▸ WORK INSTRUCTION
Tally every line in the listing that holds the string "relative", then state the total and nothing more.
##############################
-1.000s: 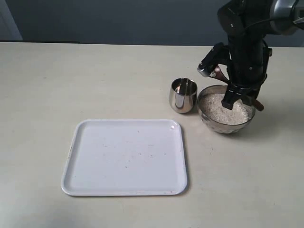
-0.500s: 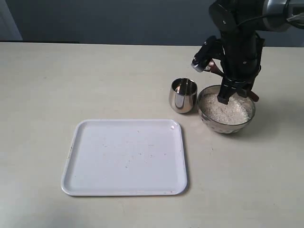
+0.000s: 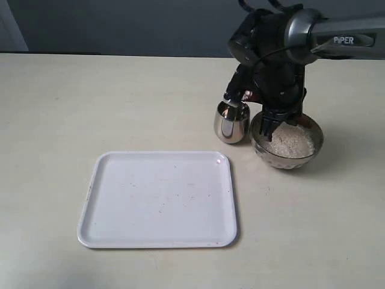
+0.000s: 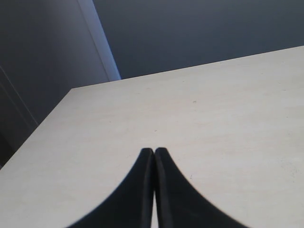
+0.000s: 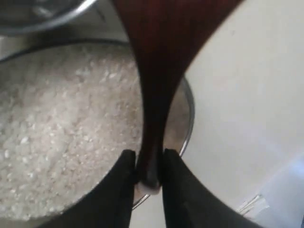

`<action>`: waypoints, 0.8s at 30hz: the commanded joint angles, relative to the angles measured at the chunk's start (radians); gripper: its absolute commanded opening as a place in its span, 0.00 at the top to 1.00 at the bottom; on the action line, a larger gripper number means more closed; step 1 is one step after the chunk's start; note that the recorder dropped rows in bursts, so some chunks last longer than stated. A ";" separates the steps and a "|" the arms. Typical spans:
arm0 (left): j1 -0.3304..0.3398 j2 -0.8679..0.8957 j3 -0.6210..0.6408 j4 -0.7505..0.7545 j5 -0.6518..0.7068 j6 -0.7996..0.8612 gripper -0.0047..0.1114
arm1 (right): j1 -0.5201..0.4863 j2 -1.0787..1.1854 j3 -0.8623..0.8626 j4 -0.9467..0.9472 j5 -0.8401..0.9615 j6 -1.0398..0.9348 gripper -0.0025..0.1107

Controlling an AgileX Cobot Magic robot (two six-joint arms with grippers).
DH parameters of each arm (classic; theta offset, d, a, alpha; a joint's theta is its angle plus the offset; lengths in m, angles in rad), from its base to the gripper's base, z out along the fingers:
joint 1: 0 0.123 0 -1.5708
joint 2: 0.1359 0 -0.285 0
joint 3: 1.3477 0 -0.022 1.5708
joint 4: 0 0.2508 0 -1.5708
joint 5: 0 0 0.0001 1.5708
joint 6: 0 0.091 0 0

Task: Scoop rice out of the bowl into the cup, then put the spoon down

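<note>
The steel bowl (image 3: 287, 144) holds a mound of white rice (image 3: 292, 141) at the right of the exterior view, and the small steel cup (image 3: 231, 121) stands just left of it. My right gripper (image 5: 149, 176) is shut on the dark wooden spoon (image 5: 159, 71), gripping its handle over the bowl's rim (image 5: 190, 114) and the rice (image 5: 61, 133). In the exterior view the right arm (image 3: 274, 72) hangs over the bowl and cup, and the spoon (image 3: 245, 94) shows only as a reddish bit above the cup. My left gripper (image 4: 154, 151) is shut and empty above bare table.
A white tray (image 3: 159, 198) lies on the beige table (image 3: 72, 108) at front left of the cup. The cup's rim (image 5: 42, 14) shows at the edge of the right wrist view. The table's far edge meets a dark wall.
My right arm has swung left and turned, carrying the spoon from over the bowl toward the cup. Bowl, cup and tray have stayed in place.
</note>
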 commanded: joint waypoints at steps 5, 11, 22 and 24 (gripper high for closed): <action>-0.002 -0.005 -0.002 -0.004 -0.012 -0.006 0.96 | 0.013 0.035 -0.059 -0.060 -0.005 0.016 0.98; -0.002 -0.005 -0.002 -0.004 -0.012 -0.006 0.96 | 0.017 0.040 -0.059 -0.086 -0.005 0.043 0.98; -0.002 -0.005 -0.002 -0.004 -0.012 -0.006 0.96 | 0.045 0.040 -0.057 -0.142 -0.005 0.066 0.98; -0.002 -0.005 -0.002 -0.004 -0.012 -0.006 0.96 | 0.045 0.040 -0.057 -0.142 -0.005 0.070 0.98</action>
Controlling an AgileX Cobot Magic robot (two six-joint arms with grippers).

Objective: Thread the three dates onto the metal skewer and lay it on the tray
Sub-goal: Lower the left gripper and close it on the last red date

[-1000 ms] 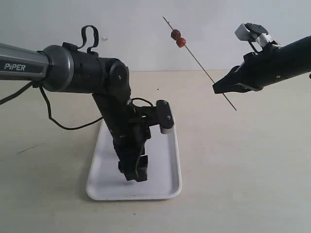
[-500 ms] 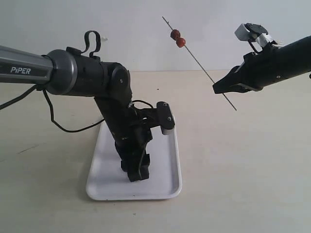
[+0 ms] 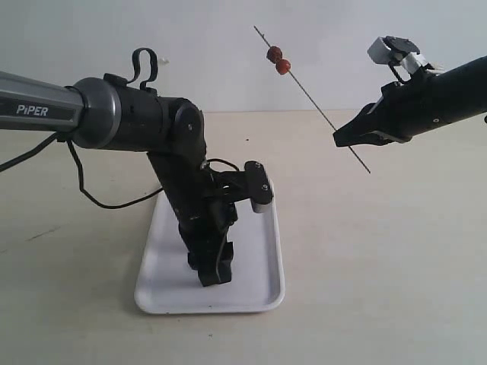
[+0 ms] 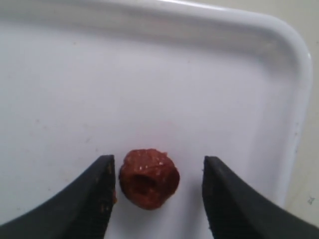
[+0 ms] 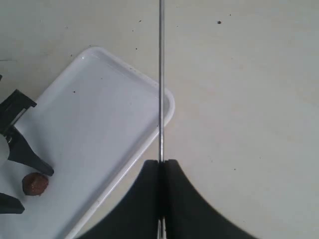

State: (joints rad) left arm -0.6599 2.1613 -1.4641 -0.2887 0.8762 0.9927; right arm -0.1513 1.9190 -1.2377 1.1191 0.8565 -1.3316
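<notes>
Two dark red dates (image 3: 278, 59) sit threaded high on the thin metal skewer (image 3: 312, 99), which slants up in the air. My right gripper (image 3: 338, 140) is shut on the skewer's lower part; in the right wrist view the rod (image 5: 161, 74) runs straight out from the closed jaws (image 5: 161, 163). The third date (image 4: 148, 178) lies on the white tray (image 4: 199, 74). My left gripper (image 4: 158, 162) is down on the tray (image 3: 259, 296) and open around this date: one finger almost touches it, the other stands apart. In the exterior view the left gripper (image 3: 213, 275) hides that date.
The tray lies lengthwise on a beige tabletop (image 3: 380, 266). The left arm's black cable (image 3: 91, 190) loops over the table left of the tray. The right wrist view shows the date (image 5: 35, 184) between the left gripper's fingers (image 5: 30, 162).
The left gripper has dropped slightly toward the tray's near end and its jaws have narrowed around the date. The right arm and the skewer have not moved.
</notes>
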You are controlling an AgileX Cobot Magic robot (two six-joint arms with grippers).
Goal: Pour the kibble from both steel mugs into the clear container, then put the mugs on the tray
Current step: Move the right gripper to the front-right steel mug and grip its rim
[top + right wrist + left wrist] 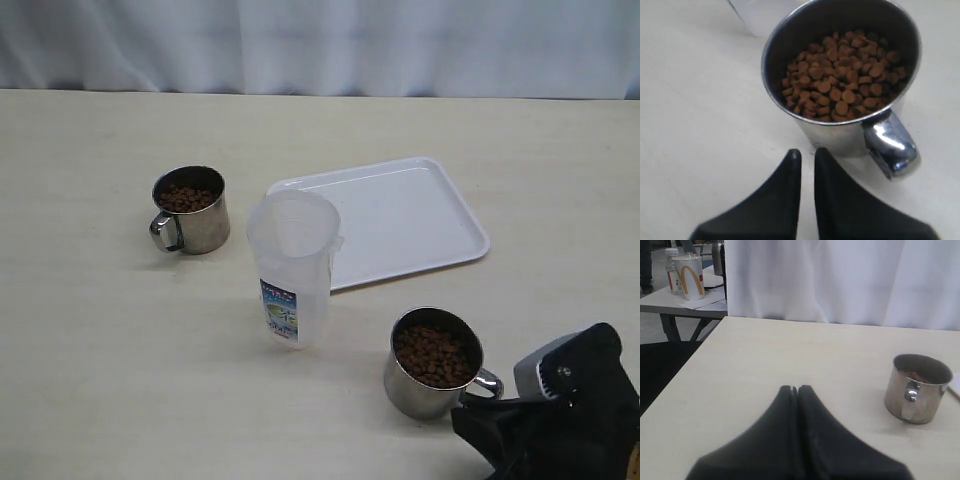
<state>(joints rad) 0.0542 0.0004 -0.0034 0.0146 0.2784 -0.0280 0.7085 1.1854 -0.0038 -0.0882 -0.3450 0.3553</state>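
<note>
Two steel mugs hold brown kibble. The left mug (190, 212) stands at the left of the table, its handle toward the front-left; it also shows as the mug (917, 388) in the left wrist view. The right mug (433, 364) stands front right, full of kibble (840, 80), with its handle (890, 143) pointing at my right arm. Between them stands the clear container (293, 265), upright and empty. Behind it lies the white tray (400, 215), bare. My right gripper (807, 151) is just beside that handle, jaws slightly parted and empty. My left gripper (795, 389) is shut, well short of the left mug.
A white curtain (320, 45) hangs behind the table. In the left wrist view the table's side edge (685, 370) drops to a dark floor, and a second table beyond carries a paper cup (690, 276) and a bottle (672, 270).
</note>
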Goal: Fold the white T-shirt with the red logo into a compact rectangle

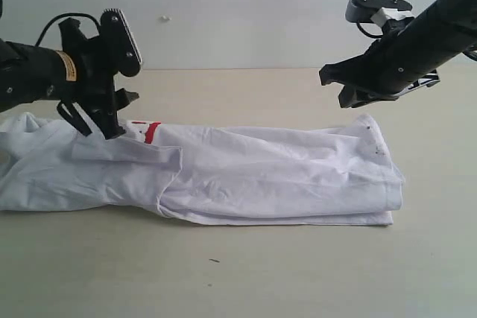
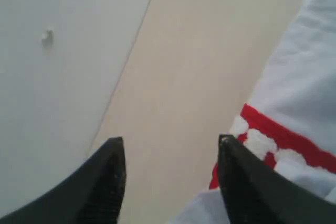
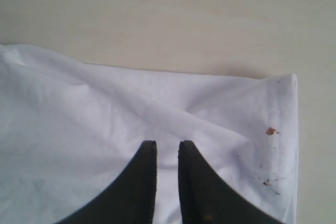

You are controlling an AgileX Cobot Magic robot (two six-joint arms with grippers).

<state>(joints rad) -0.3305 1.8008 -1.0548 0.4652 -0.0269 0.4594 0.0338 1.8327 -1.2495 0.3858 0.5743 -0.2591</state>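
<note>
Overhanging one white T-shirt [image 1: 261, 176]: left tool [image 1: 100, 130], right tool [image 1: 334, 87]

The worktop [image 1: 246, 273] was a pale beige, matte surface running back to a light wall [image 1: 246, 5]. The white T-shirt [image 1: 261, 173] lay directly on it as a long, creased band of stacked layers, reaching from the left edge of the exterior view to right of the middle. A short piece of the red logo [image 1: 149, 130] showed at the band's far edge, towards the left end. A small dark speck [image 1: 214, 261] lay on the bare surface in front of the shirt.
</note>
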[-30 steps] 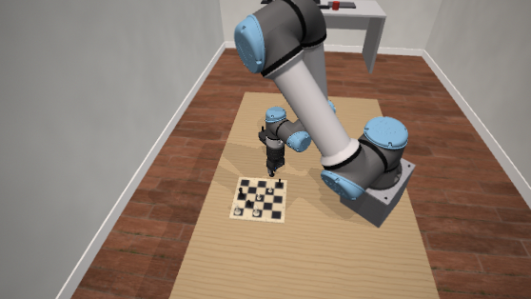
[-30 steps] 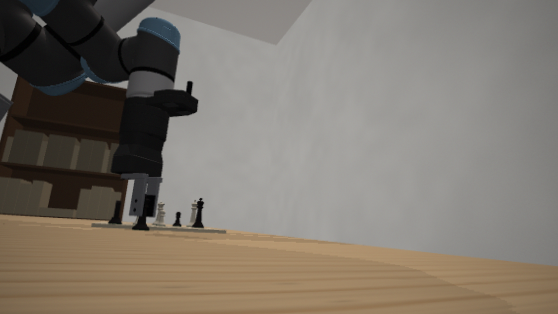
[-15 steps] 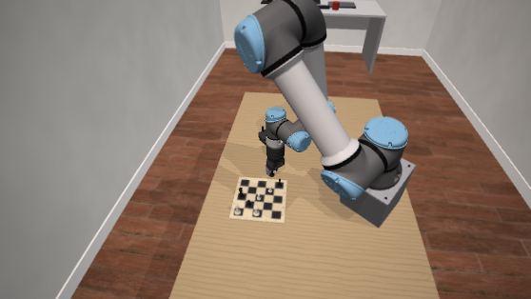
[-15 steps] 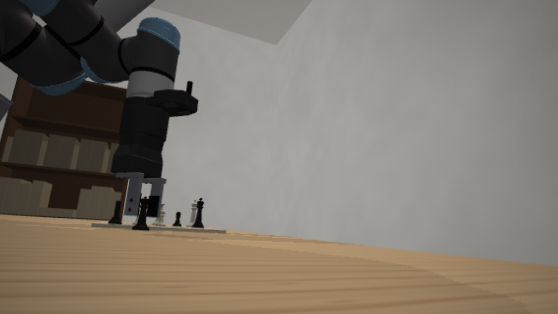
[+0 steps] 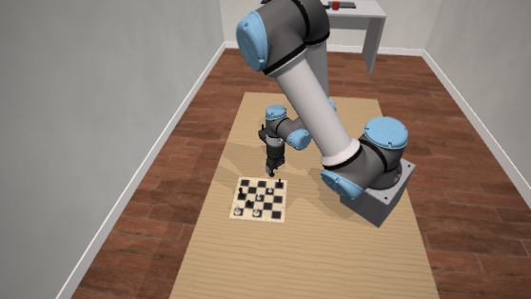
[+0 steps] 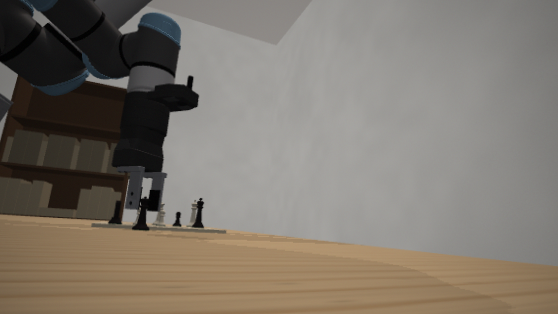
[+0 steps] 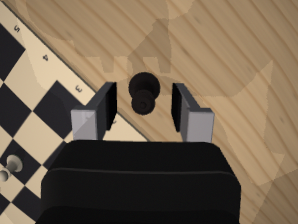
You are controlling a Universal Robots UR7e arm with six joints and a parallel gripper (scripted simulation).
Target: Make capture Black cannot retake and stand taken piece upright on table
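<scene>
The small chessboard [image 5: 259,201] lies on the wooden table and carries several white and black pieces. My gripper [image 7: 144,97] is open, just beyond the board's far edge, and also shows in the top view [image 5: 271,172] and the exterior view [image 6: 145,192]. A black piece [image 7: 144,91] stands upright on the table between the open fingers, apart from both. It also shows in the exterior view [image 6: 141,215], low between the fingertips. A black piece [image 5: 280,183] stands at the board's far right corner, and a white piece [image 5: 269,190] stands close to it.
The arm's base [image 5: 381,190] stands on the table to the right of the board. A bookshelf [image 6: 60,150] stands behind the board in the exterior view. A white desk [image 5: 357,19] stands at the far wall.
</scene>
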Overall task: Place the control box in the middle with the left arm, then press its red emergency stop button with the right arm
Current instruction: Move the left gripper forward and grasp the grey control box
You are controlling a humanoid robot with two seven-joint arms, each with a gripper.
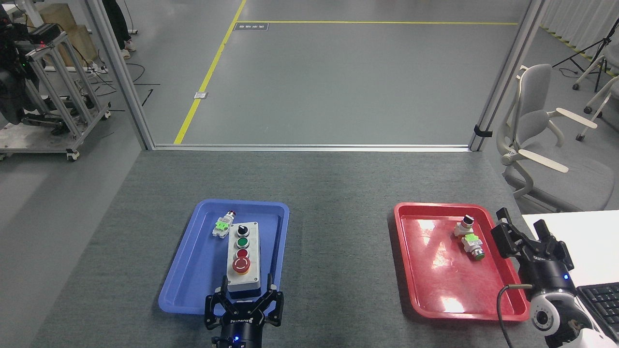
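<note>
The long light-grey control box [244, 251] lies in the blue tray [191, 270], its black knob at the far end. Its big red emergency stop button [241, 265] is near the end closest to me. My left gripper [246, 280] is open at the box's near end. One finger stands on each side of that end, and I cannot tell if they touch it. My right gripper [520, 220] is open beside the right rim of the red tray [435, 285], holding nothing. The middle [338, 251], bare dark-grey tabletop, lies between the two trays.
A small white-and-green switch part [222, 225] lies in the blue tray beside the box's far end. Two similar parts [468, 236] lie in the red tray. A white desk [585, 241] with a keyboard [599, 299] adjoins the right edge, with a chair [537, 145] behind it.
</note>
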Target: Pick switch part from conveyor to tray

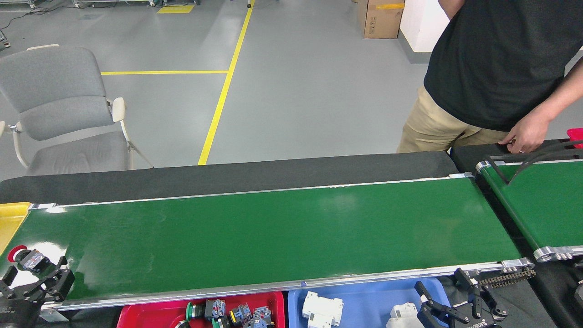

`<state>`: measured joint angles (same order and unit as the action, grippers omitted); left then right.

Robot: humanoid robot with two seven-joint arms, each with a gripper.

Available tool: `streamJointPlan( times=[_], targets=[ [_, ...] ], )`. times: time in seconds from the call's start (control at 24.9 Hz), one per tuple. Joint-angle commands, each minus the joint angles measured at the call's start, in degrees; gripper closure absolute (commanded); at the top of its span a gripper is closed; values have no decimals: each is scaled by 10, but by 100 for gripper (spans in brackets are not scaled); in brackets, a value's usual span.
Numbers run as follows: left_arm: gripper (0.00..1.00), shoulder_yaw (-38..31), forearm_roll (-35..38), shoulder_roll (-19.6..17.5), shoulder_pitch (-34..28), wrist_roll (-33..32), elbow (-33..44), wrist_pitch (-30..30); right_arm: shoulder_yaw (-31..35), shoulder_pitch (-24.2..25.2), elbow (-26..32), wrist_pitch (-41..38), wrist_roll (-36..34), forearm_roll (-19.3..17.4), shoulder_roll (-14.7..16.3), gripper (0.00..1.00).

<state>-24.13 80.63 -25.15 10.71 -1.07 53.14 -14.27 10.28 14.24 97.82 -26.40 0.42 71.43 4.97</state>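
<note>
The switch part [30,259], a small grey-blue body with a red round cap, lies at the far left end of the glossy green conveyor [273,232]. My left gripper [36,268] is open right at the part's near side, one finger on each side of it, not closed on it. At the bottom right, my right gripper [444,294] hangs open and holds nothing, over the right end of the blue tray [364,296]. A red tray [150,316] below the belt's near rail holds several switch parts.
A yellow tray [10,218] sits past the conveyor's left end. White parts lie in the blue tray. A second, narrower green belt [542,200] with black cables stands at the right, and a person's hand [524,134] rests at its far edge. Behind the belt stands a grey chair [63,109].
</note>
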Motion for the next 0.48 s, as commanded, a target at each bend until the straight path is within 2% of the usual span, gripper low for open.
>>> streamJointPlan(
  times=[0.0, 0.2, 0.32, 0.44],
  targets=[
    [0, -4, -2, -31, 29, 2, -42, 4, 1, -7, 7, -3, -1, -2, 2, 0],
    [2, 3, -2, -71, 101, 5, -174, 6, -2, -14, 7, -4, 5, -2, 2, 0],
    [6, 3, -2, -75, 109, 5, -199, 5, -4, -23, 6, -4, 16, -2, 2, 0],
    [17, 13, -2, -69, 109, 6, -211, 5, -10, -24, 5, -4, 16, -2, 2, 0]
  ],
)
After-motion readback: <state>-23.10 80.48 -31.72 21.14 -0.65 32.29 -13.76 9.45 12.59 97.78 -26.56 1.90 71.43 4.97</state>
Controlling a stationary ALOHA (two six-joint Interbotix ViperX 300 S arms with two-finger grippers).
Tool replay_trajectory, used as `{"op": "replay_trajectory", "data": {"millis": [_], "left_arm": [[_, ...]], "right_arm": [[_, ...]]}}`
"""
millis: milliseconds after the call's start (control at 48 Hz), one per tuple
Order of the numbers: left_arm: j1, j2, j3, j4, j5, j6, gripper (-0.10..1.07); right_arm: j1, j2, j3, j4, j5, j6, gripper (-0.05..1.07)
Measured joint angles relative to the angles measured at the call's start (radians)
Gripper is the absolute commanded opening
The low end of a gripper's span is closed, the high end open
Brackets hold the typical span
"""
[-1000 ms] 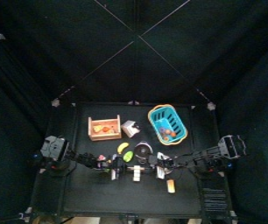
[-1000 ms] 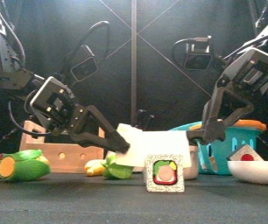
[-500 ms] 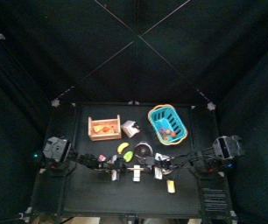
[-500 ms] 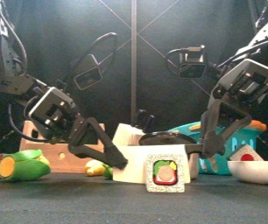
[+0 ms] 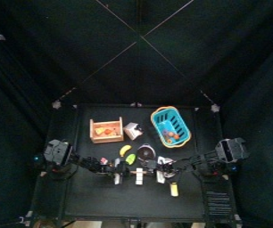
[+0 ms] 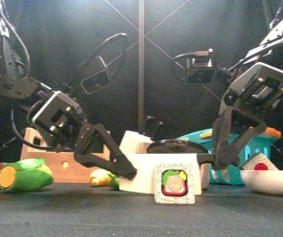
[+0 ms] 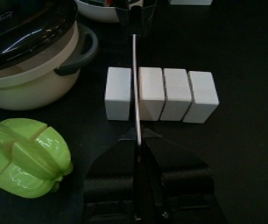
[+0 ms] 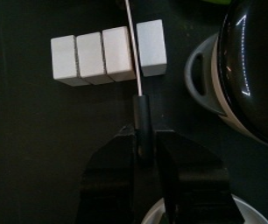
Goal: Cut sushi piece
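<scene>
At six o'clock on the tabletop (image 6: 57,211), both grippers' fingers clench thin knife blades (image 7: 137,87) over the white four-block sushi roll (image 7: 162,94); no writing is legible.

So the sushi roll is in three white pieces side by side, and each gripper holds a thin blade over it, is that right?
Not quite: the sushi roll is in four white pieces side by side, not three, as the left wrist view shows. The rest holds: the left gripper and the right gripper each hold a thin blade over it.
</scene>
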Motion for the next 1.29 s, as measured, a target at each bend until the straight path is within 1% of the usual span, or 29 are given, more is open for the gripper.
{"op": "replay_trajectory", "data": {"millis": [250, 625, 938, 1146, 1292], "left_arm": [[0.009, -0.006, 0.0, 0.002, 0.002, 0.0, 0.43], [0.041, -0.023, 0.0, 0.005, 0.006, 0.002, 0.43], [0.083, -0.031, 0.0, 0.011, 0.006, 0.003, 0.43], [0.087, -0.032, 0.0, 0.015, 0.008, 0.003, 0.43], [0.087, -0.057, 0.0, 0.015, 0.009, 0.003, 0.43]], "right_arm": [[-0.003, 0.002, -0.005, -0.006, 0.005, 0.0, 0.48], [-0.018, 0.002, -0.005, -0.028, 0.005, 0.005, 0.48], [-0.057, -0.015, -0.003, -0.052, 0.014, 0.005, 0.48], [-0.061, -0.02, -0.003, -0.055, 0.014, 0.003, 0.48], [-0.052, -0.029, -0.003, -0.054, 0.017, 0.003, 0.48]]}}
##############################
▸ EXERCISE RESPONSE
2